In Rairiz de Veiga, Bandua is acknowledged as a god of the Vexillum and partner of Mars: 

At Espinhosela, the name Bandua alone is found. At Codosedo, Alenquer and Xinzo de Limia however, the name Bandua is qualified by the epithet Aetobrico(m). At Cáceres, Bandua is qualified by Araugelensis, at Curbián by Bolleco(m), at Miguel o Anjo by Brico(m), at Mixo(m) by Calaigus,  at La Mezquitilla by Itobrico(m), at Eiras by Lanobrica, at Rairiz de Veiga by Veigebreaeco(m), at Arcuelos by Verubrigo(m), at Seisco de Anciães by Vordeaeco(m) and at S. Martinho by Vorteaecio(m).

Extent of worship 
The theonym Bandua has been found recorded in Portugal and Galicia. Along with Cosus, Nabia and Reo, Bandua is one of the best documented deities in large areas of western and north-western Iberia: six epigraphies from the Province of Ourense.

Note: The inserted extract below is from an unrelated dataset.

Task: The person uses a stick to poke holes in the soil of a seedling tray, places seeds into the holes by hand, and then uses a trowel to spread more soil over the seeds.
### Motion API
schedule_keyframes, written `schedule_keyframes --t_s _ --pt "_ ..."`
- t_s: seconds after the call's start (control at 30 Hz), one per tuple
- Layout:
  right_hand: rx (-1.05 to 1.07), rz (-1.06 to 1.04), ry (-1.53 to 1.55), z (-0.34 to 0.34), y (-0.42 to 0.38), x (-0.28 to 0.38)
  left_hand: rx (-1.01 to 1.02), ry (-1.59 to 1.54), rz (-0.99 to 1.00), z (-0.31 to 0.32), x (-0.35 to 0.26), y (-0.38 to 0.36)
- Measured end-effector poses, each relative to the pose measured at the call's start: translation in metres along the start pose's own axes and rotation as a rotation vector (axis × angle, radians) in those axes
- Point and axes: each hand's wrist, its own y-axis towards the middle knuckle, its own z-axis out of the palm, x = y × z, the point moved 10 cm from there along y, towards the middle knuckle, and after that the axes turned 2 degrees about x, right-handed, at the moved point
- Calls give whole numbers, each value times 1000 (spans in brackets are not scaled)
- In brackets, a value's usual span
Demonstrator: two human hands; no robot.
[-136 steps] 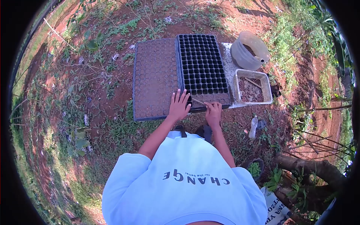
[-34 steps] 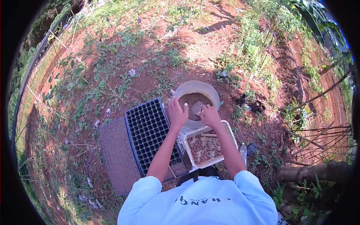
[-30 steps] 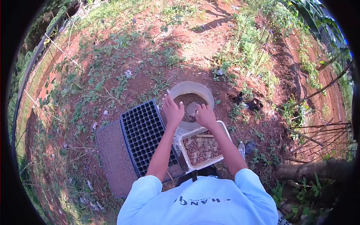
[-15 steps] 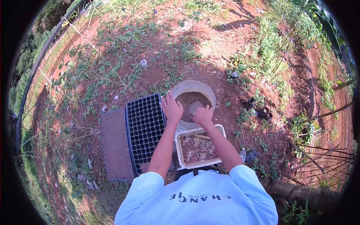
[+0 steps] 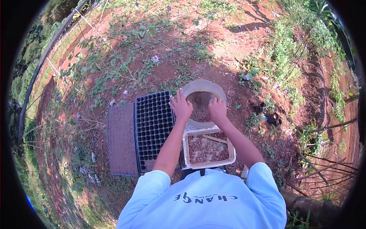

It has been proposed that the worship of Bandua spread from the north (Gallaecia and Asturia) into the south (Lusitania), along with that of Cosus and Nabia, so contrasting with the worship of Reo that would have extended in the opposite direction.

According to scholars Jürgen Untermann and Blanca María Prósper, the form Bandue, and the form Bandua or Banduae, predominate in the Galician territory north of the Douro River, while the Bandi ~ Bande form is more common in the Lusitanian area to the south.

Professor Olivares Pedreño argues that, in relation to the attestation of epithets Roudeaco/Roudaecus, the name pertains to a place named uicus Rouda, and their discovery in different locations suggests a migration or population displacement.

Interpretations

Possible water deity
Bandua has been associated with water in order to explain the hydronym Banduje, in Portugal, or the toponym Banhos de Bande (a thermal spot whose medieval name, Vanate, is unrelated) and the proposed relationship of the name with fords.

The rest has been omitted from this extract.